Schwartz and the woman, whom he said was married to a local Kuwaiti, ended up going to a U.S. army base and receiving kosher-for-Passover food from the Jewish military chaplain.

For indigenous Gulf Jews, such as Ebrahim Daoud Nonoo, AGJC’s president and the chairman of the board of trustees of the House of Ten Commandments, the Jewish community in Bahrain, the growing Jewish life is a welcome change.

“It is lovely,” Nonoo, whose family has lived in Manama, Bahrain’s capital, for more than 100 years, told JI. “The community is a very ancient one but until now we had to send our kids abroad to study, and the problem with that is that they don’t come back. So now we have a community that is growing older and older and there are no children.”

“We are a tiny community and the good thing we are seeing now is that we have a workable way to make Jewish life flourish in the country,” he continued. “The AGJC is a fantastic support for all the communities in the Gulf, allowing us to enjoy Jewish life not just from the point of view of kosher food or religious books, but we also have the input of a rabbi and we have used him for bar mitzvahs and weddings.”

Nonoo, who served as a member of Bahrain’s Shura Council (Upper House of Parliament) from 2001 to 2006, added, “We are in a much better place than before because we no longer need to go to Europe or the United States to find Jewish support, we can now get it from Dubai or we have it here in Bahrain.”

The more the Jewish community grows, said Nonoo, it will attract Jews from all over the world to live and work comfortably in the Gulf. And, he added, the presence of a Jewish community in countries where they were absent or invisible for so many decades is essential for outreach to local Muslim populations.

“It is really sad to see a Jewish community die, and we are bringing them back to life,” he said, adding that the synagogue often invites local Muslims to participate in services and events to learn about Judaism.

“When I arrived here a year ago, Jewish life in the Gulf was almost unknown,” Rabbi Dr. Elie Abadie, the AGJC’s rabbi, said in an interview with JI. “It was barren land, but I could see that we could create an orchard and connect Jewish communities and individuals in all of the countries.”

Abadie, who was born in Lebanon and speaks fluent Arabic, said that the UAE and Bahrain are now “fully open” and embracing their Jewish communities, and he is hopeful that “Saudi Arabia will follow suit sooner rather than later, then Oman, Qatar, Kuwait — which will probably be the last the one to open, although there are some rumblings that people want to open up to Jews and Israel.”

Abadie said that the AGJC had connected with individual American Jewish soldiers stationed in Kuwait who have lived there for decades and are married to locals, as well as a few descendants of Jews who now live as Muslims.

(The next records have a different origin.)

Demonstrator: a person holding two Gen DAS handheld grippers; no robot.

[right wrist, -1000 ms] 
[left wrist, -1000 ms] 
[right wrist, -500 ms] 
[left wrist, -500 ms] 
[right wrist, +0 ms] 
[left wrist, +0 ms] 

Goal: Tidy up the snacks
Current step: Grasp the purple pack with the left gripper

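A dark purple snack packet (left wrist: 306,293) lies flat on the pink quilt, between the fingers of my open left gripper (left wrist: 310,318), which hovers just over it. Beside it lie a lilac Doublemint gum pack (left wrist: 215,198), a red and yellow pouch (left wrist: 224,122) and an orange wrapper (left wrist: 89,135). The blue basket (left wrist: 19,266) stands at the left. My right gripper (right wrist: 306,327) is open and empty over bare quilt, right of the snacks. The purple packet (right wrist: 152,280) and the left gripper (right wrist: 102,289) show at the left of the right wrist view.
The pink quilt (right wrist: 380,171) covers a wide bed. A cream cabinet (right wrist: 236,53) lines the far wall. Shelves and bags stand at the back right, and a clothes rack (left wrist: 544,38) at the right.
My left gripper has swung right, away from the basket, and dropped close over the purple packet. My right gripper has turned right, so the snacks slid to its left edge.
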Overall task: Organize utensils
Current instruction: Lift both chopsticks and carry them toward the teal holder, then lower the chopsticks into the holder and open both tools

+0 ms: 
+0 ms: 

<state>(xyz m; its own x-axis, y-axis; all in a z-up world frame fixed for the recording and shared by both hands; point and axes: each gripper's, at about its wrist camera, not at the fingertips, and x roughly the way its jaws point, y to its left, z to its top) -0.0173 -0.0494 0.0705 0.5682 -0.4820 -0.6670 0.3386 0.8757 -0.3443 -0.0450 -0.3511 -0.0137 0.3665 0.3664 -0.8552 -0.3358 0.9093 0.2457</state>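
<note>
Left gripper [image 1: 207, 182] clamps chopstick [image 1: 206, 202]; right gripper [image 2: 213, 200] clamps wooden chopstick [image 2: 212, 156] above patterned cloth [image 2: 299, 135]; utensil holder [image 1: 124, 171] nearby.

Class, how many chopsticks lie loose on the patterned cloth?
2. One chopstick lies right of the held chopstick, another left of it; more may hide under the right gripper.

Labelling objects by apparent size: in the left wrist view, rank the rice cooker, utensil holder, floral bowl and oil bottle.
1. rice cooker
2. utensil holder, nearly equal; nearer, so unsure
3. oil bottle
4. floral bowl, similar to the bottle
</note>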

“It feels really good watching this and, in a way, it makes you feel vindicated that finally Arab countries have come to realize that either persecuting or expelling their Jews was a historical mistake and now they want to correct that and welcome the Jews back,” he said. “I hope and pray that we will see even more events for the Jewish community in these countries and that more Jews will either go to settle there or come out of the closet, so to speak.”